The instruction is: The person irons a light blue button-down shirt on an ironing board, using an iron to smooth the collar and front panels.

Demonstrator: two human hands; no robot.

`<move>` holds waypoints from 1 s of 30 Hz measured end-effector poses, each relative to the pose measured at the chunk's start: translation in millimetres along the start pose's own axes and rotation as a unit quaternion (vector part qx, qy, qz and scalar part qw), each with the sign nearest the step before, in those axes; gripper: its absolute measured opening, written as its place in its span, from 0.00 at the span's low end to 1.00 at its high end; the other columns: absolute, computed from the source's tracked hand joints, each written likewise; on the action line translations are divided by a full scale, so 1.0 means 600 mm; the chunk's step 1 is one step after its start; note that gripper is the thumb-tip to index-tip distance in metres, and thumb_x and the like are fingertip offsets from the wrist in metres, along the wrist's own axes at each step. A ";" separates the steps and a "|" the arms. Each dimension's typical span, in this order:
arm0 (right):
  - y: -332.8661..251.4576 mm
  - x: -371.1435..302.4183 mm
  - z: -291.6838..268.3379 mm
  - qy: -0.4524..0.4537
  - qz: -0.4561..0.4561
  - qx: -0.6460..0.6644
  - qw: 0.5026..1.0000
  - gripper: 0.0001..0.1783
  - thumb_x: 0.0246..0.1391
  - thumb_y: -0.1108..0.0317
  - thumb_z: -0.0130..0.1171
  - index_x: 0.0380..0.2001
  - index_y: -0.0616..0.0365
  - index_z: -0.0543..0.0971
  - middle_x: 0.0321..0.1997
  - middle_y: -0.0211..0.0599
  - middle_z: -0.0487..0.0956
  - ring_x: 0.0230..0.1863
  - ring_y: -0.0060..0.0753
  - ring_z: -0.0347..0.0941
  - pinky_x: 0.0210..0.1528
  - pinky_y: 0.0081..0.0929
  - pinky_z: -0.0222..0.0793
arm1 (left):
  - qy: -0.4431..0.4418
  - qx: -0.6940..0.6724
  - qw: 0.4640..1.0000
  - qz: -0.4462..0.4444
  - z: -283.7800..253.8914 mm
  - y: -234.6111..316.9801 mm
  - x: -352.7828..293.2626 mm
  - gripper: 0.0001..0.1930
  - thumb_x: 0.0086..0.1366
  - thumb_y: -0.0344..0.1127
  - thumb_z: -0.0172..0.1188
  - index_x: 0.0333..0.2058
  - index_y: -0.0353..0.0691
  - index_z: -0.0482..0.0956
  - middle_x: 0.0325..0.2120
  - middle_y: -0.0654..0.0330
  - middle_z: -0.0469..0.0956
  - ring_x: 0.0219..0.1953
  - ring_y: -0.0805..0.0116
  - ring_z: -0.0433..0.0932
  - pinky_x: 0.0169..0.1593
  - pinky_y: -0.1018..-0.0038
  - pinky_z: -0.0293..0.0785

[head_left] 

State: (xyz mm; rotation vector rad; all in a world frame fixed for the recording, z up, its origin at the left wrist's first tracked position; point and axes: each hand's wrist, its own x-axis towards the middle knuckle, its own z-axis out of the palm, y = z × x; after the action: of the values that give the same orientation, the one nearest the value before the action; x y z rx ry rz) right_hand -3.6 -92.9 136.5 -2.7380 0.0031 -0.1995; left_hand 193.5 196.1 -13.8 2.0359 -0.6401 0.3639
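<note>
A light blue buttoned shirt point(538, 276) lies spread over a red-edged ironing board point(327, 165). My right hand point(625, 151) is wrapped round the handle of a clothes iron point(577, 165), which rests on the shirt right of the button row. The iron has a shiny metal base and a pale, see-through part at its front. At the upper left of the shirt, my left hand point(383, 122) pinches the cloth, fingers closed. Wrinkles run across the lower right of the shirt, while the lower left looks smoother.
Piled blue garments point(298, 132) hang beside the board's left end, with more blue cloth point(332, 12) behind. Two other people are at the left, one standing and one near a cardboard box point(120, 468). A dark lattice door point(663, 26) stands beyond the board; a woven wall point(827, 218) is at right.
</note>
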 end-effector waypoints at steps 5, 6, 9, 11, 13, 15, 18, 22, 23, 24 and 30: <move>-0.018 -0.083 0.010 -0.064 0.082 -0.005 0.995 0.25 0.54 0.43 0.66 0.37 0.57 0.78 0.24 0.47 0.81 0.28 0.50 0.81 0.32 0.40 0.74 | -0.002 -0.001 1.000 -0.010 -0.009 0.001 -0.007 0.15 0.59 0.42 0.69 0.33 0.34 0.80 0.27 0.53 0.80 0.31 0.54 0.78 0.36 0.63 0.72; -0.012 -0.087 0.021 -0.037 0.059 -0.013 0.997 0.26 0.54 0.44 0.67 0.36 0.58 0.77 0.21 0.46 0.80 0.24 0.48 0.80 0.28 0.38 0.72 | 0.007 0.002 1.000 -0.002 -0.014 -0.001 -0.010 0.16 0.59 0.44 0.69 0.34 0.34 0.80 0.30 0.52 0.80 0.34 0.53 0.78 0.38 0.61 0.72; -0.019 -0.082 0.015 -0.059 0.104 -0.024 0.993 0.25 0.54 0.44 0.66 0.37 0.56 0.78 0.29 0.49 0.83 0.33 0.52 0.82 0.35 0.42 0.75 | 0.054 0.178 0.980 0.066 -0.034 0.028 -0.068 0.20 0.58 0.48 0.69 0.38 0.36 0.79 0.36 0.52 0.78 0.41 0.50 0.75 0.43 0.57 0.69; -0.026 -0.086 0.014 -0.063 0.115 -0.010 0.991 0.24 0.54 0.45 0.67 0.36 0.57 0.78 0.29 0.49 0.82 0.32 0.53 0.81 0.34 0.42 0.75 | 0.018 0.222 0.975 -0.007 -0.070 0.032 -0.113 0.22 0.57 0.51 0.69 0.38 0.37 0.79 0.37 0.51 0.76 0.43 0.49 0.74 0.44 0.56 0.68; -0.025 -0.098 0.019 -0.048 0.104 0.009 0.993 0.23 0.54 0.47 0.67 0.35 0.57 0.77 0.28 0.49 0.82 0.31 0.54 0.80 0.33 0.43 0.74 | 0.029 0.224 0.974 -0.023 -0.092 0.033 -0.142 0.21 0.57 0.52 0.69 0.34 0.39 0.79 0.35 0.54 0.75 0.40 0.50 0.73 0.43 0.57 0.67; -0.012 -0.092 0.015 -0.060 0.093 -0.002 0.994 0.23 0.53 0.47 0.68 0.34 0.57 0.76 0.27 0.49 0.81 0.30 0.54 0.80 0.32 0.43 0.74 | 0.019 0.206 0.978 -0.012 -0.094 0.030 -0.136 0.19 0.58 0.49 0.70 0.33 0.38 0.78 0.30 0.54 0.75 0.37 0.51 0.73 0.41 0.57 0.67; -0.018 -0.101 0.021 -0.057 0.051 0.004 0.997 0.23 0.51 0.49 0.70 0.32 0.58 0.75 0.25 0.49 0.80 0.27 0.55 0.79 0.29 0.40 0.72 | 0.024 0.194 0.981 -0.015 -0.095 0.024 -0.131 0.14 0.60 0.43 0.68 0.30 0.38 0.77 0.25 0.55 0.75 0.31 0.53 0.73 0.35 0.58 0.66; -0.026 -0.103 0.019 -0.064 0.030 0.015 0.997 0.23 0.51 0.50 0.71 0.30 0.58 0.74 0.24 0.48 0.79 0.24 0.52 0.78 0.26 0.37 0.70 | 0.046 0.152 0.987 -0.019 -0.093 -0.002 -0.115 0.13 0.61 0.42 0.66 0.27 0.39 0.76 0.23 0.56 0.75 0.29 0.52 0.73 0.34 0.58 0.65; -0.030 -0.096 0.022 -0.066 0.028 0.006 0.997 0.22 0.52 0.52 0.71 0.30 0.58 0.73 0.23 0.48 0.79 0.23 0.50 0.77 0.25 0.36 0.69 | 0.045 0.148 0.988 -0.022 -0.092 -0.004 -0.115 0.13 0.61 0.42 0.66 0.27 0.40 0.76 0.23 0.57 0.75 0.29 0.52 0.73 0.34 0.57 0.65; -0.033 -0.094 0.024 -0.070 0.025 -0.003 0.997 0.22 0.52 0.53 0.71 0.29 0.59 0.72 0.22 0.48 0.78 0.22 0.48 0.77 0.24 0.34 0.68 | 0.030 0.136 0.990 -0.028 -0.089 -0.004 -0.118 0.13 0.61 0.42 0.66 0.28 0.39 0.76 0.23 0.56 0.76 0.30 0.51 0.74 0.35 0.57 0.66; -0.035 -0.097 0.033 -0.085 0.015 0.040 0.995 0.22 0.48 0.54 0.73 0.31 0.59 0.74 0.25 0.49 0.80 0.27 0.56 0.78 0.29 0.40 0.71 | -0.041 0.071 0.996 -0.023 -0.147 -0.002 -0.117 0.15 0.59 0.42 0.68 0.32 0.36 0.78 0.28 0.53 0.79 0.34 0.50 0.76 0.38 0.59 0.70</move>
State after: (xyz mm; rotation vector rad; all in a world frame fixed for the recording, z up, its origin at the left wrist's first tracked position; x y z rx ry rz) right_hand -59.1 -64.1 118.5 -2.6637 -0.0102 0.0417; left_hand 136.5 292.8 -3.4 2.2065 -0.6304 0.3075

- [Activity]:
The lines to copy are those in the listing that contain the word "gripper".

- [Written solution]:
`<move>` holds waypoints from 1 s of 30 Hz measured end-effector poses, each relative to the pose measured at the chunk's start: translation in millimetres along the start pose's own axes and rotation as a unit quaternion (vector part qx, qy, qz and scalar part qw), each with the sign nearest the step before, in those axes; gripper: its absolute measured opening, written as its place in its span, from 0.00 at the span's low end to 1.00 at its high end; the other columns: absolute, computed from the source's tracked hand joints, each written likewise; on the action line translations are divided by a full scale, so 1.0 means 600 mm; the chunk's step 1 is one step after its start; note that gripper is the thumb-tip to index-tip distance in metres, and thumb_x and the like are fingertip offsets from the wrist in metres, along the wrist's own axes at each step. A ";" separates the steps and a "|" the arms. Each dimension's typical span, in this order:
  - gripper: 0.0001..0.1783
  - gripper: 0.0001..0.1930

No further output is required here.